Senin, 13 September 2010 00:01 WIB
KEMISKINAN menjadi penyakit yang telah diterima sebagai kewajaran permanen. Sama seperti korupsi, kemiskinan di Indonesia bermutasi sehingga memperoleh kekebalan. Dalam setiap kesempatan, baik sakral maupun formal, kemiskinan mempromosikan dirinya dalam derajat yang ekspansif.
Dalam suasana demokrasi yang mendewakan akuntabilitas dan transparansi, kemiskinan diekspos dan terekspos oleh media sebagai good news. Kematian seorang tunanetra bernama Johni Malela di depan pagar Istana Presiden karena berdesakan untuk bersilaturahim Idul Fitri, dengan harapan mendapat saweran, menjelaskan dengan gamblang bahwa kemiskinan telah memamerkan diri ke pusat-pusat kekuasaan.
Itu disebabkan semakin ke pusat kemiskinan memperoleh penghargaan yang lebih mahal dan lebih patut. Karena itu, tidak mengherankan ketika orang miskin berebut kesempatan mempromosikan diri di Jakarta sebagai ibu kota dan pusat pemerintahan. Setiap musim Lebaran tiba, orang-orang miskin memperoleh momentum untuk berparade memperebutkan saweran.
Kematian Johni tidak perlu diperdebatkan dari sisi pertarungan interes politik dan karena itu dibawa ke aroma politis. Tetapi, itu menegaskan dengan jelas tentang sebuah hal, kemiskinan di Indonesia telah kehilangan batas-batas kepatutan. Tidak saja orang miskin memamerkan diri secara tidak patut, tetapi menyapa orang miskin dan kemiskinan pun telah kehilangan kepatutan.
Setiap menjelang Lebaran setiap kali itu pula kita menyaksikan tragedi kemiskinan. Tragedi karena orang miskin kehilangan akal sehat dan kepatutan untuk rela mati hanya memperebutkan secangkir beras dan setitik minyak goreng. Dan, tragedi juga ketika orang-orang kaya yang memiliki kerelaan memberi, tetapi dengan gaya menyawer yang haus ekspose.
Kemiskinan akhirnya terlembaga menjadi rezeki di balik malapetaka kemanusiaan. Mereka yang memiliki naluri bisnis mengorganisasi orang miskin dari perdesaan untuk disebar di pusat-pusat keramaian di kota-kota untuk kemudian menerima setoran.
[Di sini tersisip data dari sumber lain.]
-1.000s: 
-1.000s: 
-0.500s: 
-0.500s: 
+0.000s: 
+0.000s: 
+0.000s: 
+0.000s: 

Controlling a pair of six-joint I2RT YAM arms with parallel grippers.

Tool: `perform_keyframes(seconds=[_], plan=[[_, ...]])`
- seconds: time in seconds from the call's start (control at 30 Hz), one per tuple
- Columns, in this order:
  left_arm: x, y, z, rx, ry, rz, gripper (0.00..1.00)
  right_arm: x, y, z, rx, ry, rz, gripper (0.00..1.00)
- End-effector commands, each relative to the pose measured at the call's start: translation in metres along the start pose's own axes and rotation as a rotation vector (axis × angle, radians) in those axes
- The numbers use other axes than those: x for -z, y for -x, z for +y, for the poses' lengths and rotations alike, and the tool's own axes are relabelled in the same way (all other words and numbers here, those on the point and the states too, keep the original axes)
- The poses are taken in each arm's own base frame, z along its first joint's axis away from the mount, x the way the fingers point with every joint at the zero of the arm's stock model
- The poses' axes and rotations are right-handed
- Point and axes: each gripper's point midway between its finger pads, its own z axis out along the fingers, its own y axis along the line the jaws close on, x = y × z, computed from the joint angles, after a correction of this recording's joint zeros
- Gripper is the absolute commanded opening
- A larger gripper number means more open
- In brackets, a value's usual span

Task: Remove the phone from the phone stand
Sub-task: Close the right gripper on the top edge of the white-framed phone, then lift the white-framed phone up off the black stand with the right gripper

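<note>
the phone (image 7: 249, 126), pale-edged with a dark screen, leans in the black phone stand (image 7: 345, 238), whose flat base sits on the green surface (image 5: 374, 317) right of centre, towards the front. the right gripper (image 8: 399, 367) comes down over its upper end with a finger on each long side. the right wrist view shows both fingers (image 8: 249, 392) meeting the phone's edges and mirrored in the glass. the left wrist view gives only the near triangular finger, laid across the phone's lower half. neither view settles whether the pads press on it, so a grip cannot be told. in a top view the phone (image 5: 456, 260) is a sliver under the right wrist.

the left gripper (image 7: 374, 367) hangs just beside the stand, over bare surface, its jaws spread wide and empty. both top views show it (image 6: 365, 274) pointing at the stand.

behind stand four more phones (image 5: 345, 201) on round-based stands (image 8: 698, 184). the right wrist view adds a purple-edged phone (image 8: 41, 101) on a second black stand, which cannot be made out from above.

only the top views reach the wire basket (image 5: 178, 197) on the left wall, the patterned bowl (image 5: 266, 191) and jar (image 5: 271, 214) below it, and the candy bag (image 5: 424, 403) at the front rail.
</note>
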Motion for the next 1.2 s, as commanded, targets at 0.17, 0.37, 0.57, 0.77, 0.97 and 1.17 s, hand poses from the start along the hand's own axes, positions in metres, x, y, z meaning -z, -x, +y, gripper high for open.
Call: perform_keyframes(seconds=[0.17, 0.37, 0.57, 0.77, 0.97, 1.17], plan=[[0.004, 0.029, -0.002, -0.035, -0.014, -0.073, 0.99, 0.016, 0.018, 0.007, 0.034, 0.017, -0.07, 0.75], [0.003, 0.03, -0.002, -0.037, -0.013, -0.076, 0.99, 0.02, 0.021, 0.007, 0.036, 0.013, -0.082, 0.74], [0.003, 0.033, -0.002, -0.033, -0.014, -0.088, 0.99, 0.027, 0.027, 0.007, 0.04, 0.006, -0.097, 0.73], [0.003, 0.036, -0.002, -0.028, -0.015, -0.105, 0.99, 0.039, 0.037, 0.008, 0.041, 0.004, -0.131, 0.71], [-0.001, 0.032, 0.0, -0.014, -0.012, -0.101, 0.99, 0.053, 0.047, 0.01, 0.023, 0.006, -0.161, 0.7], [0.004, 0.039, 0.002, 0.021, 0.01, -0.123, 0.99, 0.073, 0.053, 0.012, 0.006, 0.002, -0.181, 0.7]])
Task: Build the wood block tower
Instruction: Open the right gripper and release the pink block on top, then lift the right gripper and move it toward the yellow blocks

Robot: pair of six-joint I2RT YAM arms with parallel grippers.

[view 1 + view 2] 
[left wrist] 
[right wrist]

Celakanya, negara pun menganut gaya saweran untuk mengatasi kemiskinan. Program Bantuan Langsung Tunai (BLT) adalah contoh paling sederhana, tetapi sangat jelas tentang gaya ini. Setiap tanggal pembayaran BLT, setiap kali itu pula orang-orang yang mengaku miskin berparade di depan kantor lurah maupun camat atau kantor pos berebut rezeki.
Tetapi, kita masih saja bertengkar tentang pahala dan mudarat BLT. Tidak ada kesepakatan sampai sekarang tentang kepatutan atau ketidakpatutan kebijakan yang beraroma saweran ini.
Karena terhibur oleh saweran, negara sampai sekarang kehilangan akal mengatasi kemiskinan secara substansial. Saweran juga menyebabkan kemiskinan menjadi proyek yang menggiurkan. Karena proyek, muncullah orang-orang yang berpura-pura miskin.
Presiden Susilo Bambang Yudhoyono dengan gampang menjadi sasaran kritik karena politik citra. Tidak semuanya buruk pilihan politik ini. Kita ingin mendorong agar dalam sisa kepemimpinan yang tinggal empat tahun, bisakah SBY menancapkan citranya dengan tekad menghapus parade orang miskin di jalan-jalan di seluruh Indonesia? Kalau mau, pasti bisa.